Problem - Output the data in full and exactly as presented.

⟨

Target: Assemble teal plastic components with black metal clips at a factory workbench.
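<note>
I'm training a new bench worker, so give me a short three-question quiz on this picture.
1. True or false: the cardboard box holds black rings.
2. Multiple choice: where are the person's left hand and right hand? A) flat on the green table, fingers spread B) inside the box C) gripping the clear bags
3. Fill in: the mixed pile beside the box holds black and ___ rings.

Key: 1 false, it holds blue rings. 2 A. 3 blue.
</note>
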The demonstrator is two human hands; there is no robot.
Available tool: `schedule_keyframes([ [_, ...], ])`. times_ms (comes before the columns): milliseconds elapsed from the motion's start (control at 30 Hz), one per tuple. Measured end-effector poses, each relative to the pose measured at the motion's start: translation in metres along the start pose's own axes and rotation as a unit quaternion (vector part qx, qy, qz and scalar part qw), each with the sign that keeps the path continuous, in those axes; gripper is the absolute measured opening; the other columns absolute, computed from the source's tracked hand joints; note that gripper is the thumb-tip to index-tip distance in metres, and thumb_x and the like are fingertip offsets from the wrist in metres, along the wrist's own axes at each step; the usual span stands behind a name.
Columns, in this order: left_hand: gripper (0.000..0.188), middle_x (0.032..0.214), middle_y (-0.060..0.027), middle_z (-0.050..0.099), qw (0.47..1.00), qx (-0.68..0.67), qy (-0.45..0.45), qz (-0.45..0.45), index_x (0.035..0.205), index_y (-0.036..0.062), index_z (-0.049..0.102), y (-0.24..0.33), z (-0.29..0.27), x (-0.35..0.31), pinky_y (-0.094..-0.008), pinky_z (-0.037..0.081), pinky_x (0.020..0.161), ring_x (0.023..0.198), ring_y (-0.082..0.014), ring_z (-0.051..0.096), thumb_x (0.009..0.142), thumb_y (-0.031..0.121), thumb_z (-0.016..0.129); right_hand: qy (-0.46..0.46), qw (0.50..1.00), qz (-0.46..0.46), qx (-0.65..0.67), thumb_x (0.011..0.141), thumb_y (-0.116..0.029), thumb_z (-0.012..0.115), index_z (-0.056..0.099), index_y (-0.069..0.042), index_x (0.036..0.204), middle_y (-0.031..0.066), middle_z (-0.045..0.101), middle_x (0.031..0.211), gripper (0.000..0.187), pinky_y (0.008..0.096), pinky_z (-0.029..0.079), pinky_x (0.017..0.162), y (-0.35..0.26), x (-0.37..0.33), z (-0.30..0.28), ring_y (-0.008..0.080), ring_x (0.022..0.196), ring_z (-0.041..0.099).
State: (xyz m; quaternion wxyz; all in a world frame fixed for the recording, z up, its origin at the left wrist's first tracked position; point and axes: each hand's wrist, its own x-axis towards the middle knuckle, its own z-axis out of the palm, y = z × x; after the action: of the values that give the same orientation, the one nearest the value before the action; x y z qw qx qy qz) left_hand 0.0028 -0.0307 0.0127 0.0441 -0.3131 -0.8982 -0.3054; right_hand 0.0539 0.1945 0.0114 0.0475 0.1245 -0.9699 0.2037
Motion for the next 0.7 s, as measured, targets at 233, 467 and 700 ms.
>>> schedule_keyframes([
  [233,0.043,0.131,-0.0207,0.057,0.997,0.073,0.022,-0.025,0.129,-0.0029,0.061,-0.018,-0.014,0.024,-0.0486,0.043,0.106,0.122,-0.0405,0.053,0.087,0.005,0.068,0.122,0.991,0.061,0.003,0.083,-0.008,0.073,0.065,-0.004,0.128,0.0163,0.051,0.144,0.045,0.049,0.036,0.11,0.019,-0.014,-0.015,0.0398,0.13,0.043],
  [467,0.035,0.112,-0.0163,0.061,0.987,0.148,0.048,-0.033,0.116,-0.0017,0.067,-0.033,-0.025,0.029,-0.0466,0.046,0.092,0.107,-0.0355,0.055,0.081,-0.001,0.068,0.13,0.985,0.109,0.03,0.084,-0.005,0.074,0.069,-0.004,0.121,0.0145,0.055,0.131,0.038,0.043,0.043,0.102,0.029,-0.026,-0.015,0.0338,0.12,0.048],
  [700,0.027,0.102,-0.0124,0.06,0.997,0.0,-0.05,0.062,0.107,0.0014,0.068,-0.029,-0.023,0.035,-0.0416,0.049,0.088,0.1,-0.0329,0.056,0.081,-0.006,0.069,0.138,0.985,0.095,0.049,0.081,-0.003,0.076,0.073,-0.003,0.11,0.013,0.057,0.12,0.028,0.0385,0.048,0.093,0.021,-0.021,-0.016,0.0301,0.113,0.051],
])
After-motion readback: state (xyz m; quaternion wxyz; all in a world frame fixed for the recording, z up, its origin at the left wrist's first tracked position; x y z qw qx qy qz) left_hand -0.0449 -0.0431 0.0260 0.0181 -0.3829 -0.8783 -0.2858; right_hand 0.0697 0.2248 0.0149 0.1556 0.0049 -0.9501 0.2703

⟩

Result for this exercise -
Target: Assemble teal plastic components with black metal clips at a factory workbench.
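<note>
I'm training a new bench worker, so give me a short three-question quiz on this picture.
1. True or false: the cardboard box holds black rings.
2. Multiple choice: where are the person's left hand and right hand? A) flat on the green table, fingers spread B) inside the box C) gripping the clear bags
3. Fill in: the mixed pile beside the box holds black and ___ rings.

Key: 1 false, it holds blue rings. 2 A. 3 blue.
</note>
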The demonstrator is two human hands; there is no robot.
Available tool: `schedule_keyframes([ [_, ...], ])`. times_ms (comes before the columns): milliseconds elapsed from the motion's start (control at 30 Hz), one per tuple. Measured end-effector poses, each relative to the pose measured at the motion's start: translation in metres along the start pose's own axes and rotation as a unit quaternion (vector part qx, qy, qz and scalar part qw), each with the sign that keeps the path continuous, in those axes; gripper is the absolute measured opening; the other columns absolute, computed from the source's tracked hand joints; note that gripper is the thumb-tip to index-tip distance in metres, and thumb_x and the like are fingertip offsets from the wrist in metres, along the wrist's own axes at each step; the usual span stands behind a name.
Columns, in this order: left_hand: gripper (0.000..0.188), middle_x (0.032..0.214), middle_y (-0.060..0.027), middle_z (-0.050..0.099), qw (0.47..1.00), qx (-0.68..0.67), qy (-0.45..0.45), qz (-0.45..0.45), index_x (0.035..0.205), index_y (-0.036..0.062), index_z (-0.049..0.102), y (-0.24..0.33), z (-0.29..0.27), x (-0.35..0.31), pinky_y (-0.094..-0.008), pinky_z (-0.037..0.081), pinky_x (0.020..0.161), ring_x (0.023..0.198), ring_y (-0.082..0.014), ring_z (-0.051..0.096), thumb_x (0.009..0.142), thumb_y (-0.031..0.121), thumb_z (-0.016..0.129); right_hand: qy (-0.46..0.46), qw (0.50..1.00), qz (-0.46..0.46), qx (-0.65..0.67), thumb_x (0.011..0.141), thumb_y (-0.116..0.029), thumb_z (-0.012..0.115), index_z (-0.056..0.099), index_y (-0.069..0.042), index_x (0.036..0.204), middle_y (-0.031..0.066), middle_z (-0.045..0.101), middle_x (0.031..0.211), gripper (0.000..0.187), pinky_y (0.008..0.096), pinky_z (-0.029..0.079), pinky_x (0.017..0.162), y (-0.35..0.26), x (-0.37..0.33), z (-0.30..0.28), ring_y (-0.008..0.080), ring_x (0.022..0.196), ring_z (-0.041..0.099).
State: (xyz m; quaternion wxyz; all in a world frame fixed for the recording, z up, its origin at the left wrist's first tracked position; point and axes: each hand's wrist, its own x-axis towards the middle knuckle, its own z-axis out of the palm, y = z × x; after the action: of the values that give the same orientation, the one nearest the value before the action; x y z qw qx qy qz) left_hand 0.0028 -0.0307 0.0127 0.0441 -0.3131 -0.8982 -0.3054; right_hand 0.0539 0.1945 0.0114 0.0475 0.1245 -0.9699 0.2037
Motion for the next 0.7 s, as measured, targets at 233, 467 and 700 ms.
>>> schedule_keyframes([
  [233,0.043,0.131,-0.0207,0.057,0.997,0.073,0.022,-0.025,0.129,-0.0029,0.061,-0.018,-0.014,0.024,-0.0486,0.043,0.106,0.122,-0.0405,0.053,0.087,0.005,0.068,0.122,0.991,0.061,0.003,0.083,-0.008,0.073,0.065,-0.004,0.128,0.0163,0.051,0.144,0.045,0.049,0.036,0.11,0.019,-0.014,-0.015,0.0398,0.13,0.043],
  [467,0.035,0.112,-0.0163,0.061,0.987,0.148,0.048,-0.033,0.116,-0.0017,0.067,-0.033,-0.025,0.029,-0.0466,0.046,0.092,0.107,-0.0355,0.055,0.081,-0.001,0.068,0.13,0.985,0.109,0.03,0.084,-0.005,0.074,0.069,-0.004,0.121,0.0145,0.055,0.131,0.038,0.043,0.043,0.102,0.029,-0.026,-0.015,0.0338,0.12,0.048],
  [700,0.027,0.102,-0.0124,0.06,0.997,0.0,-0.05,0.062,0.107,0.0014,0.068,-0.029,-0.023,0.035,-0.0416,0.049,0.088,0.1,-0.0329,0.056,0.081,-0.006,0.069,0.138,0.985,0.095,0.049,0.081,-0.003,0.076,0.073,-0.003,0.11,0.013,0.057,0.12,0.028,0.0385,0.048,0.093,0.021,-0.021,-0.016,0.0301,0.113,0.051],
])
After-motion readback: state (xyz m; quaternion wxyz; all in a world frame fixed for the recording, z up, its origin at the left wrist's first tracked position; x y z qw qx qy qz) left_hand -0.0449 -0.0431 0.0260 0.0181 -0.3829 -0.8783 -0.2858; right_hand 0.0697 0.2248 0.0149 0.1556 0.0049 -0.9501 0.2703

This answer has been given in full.